In a last-minute letter to all MPs, they said: “The Bill presented to MPs in November has been fundamentally changed. This is not the safest Bill in the world. It is weaker than the one first laid in front of MPs and has been drastically weakened.”
One major point of contention is the dropping of a requirement for a High Court judge to sign off on all assisted dying cases.
Under revised plans, patients will be able to have an assisted death with the approval of two doctors and an assisted dying panel, made up of a psychiatrist, social worker, and a legal expert.
The MPs also warned that predictions of life expectancy could be wrong, with some patients given six months to live going on to survive for three years or more.
“No one should be robbed of the possibility of an extra three years of precious memories with loved ones. Christmases, birthdays, weddings, meeting grandchildren they never thought they may meet,” they said.
“If faced by the same decision, would any of us choose to end our lives if we knew there was a chance to live them instead?”
A fifth Labour MP, Dan Carden, also revealed that he was switching from abstain to no, as he felt legalising assisted dying “will normalise the choice of death over life, care, respect and love”.
Senior Conservatives have also been critical of the Bill. Danny Kruger, one of the leading voices opposing the legislation, said that it was a “world away from the limited, carefully safeguarded arrangements that the assisted death campaign promised us”.
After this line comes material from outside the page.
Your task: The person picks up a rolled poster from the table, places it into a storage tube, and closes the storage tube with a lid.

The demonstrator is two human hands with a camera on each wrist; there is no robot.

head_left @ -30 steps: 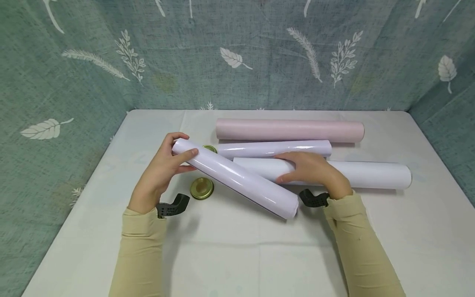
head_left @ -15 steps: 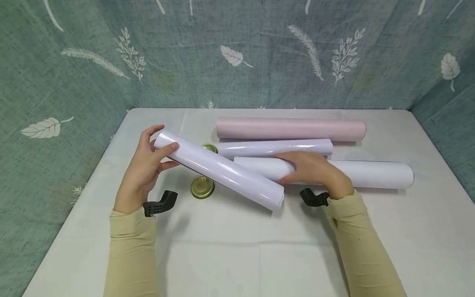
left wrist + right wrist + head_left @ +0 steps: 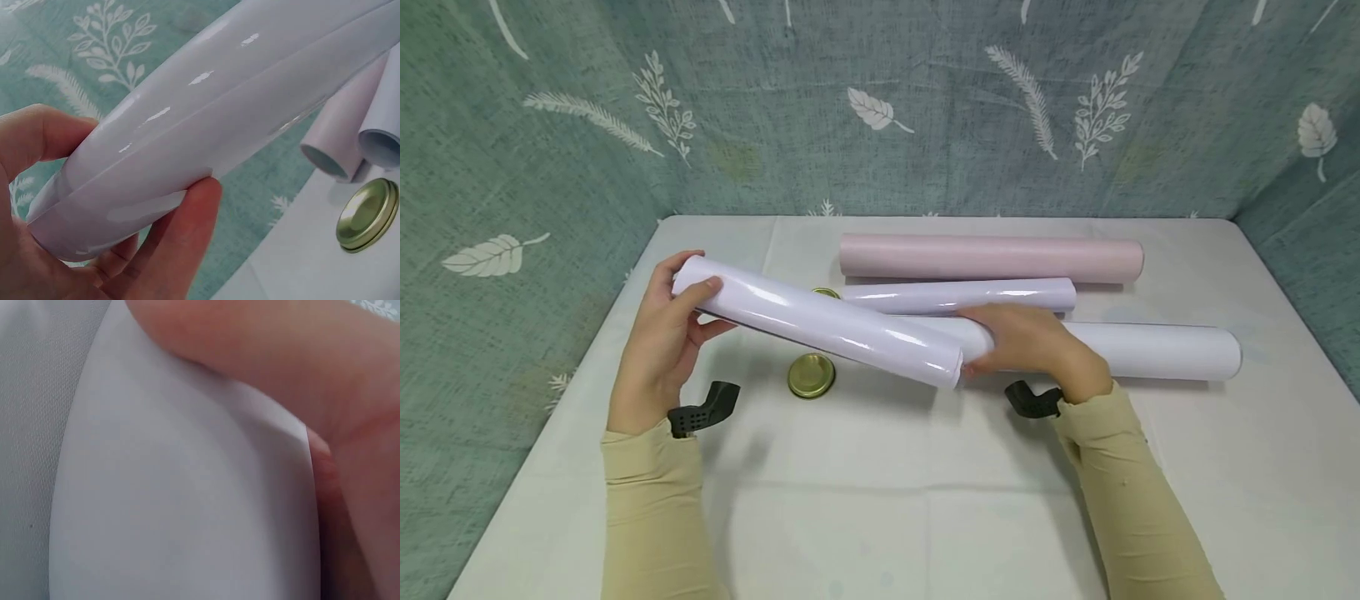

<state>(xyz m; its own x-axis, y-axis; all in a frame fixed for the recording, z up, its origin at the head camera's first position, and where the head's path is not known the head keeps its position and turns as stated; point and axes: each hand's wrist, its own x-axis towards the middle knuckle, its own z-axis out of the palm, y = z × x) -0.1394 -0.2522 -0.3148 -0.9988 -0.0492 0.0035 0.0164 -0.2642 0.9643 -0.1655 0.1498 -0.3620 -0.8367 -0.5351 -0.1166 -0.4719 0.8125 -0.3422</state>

Kruger said those who were approaching the end of their lives, or who were disabled, were vulnerable and “profoundly influenced by the people around us, not least because we are profoundly dependent on others”.
“We do not make decisions in a vacuum, and imagining we do – pretending that anxious, bullied or depressed patients have the ‘autonomy’ to make uninfluenced the most momentous decision it is possible for a human being to make – is infantile,” he said.
Kemi Badenoch, the Conservative leader, said that the legislation was a “bad Bill” and had “not been done properly”, and urged Tory colleagues to vote against it alongside her.
More than 21 MPs are thought to have moved from either supporting the Bill or abstaining to no, with others still to make up their minds.
It is unclear whether there have been enough switchers to defeat the Bill, with its backers hopeful that support will hold to bring about the momentous change to the law. In order to stop the Bill, 28 MPs would need to change their votes from yes to no.
“The vote is on a knife-edge,” one figure helping count MP support told the Telegraph. The source also claimed that the number of MPs who abstained on the legislation could rise compared with the first vote in November, making it harder to predict the result.
If it passes, the Bill will go to the House of Lords, where it could be amended, but in effect it is almost certain that it will become law and come into effect by 2029.
If it is defeated, it is likely that it will be years before the question of legalising assisted dying is put before the Commons again.
There is confusion about whether Sir Keir Starmer, the Prime Minister, who has long supported legalising assisted dying, will vote for the Bill.
He has declined to publicly make the case for the change in an apparent attempt to make sure he does not influence the debate, given that MPs are free to vote with their consciences.
A Downing Street spokesman declined to confirm that the Prime Minister would vote to legalise assisted dying. He voted yes in November.
The vote stems from a Private Member’s Bill, which means it is being spearheaded by a backbench MP with the Government neutral on the issue.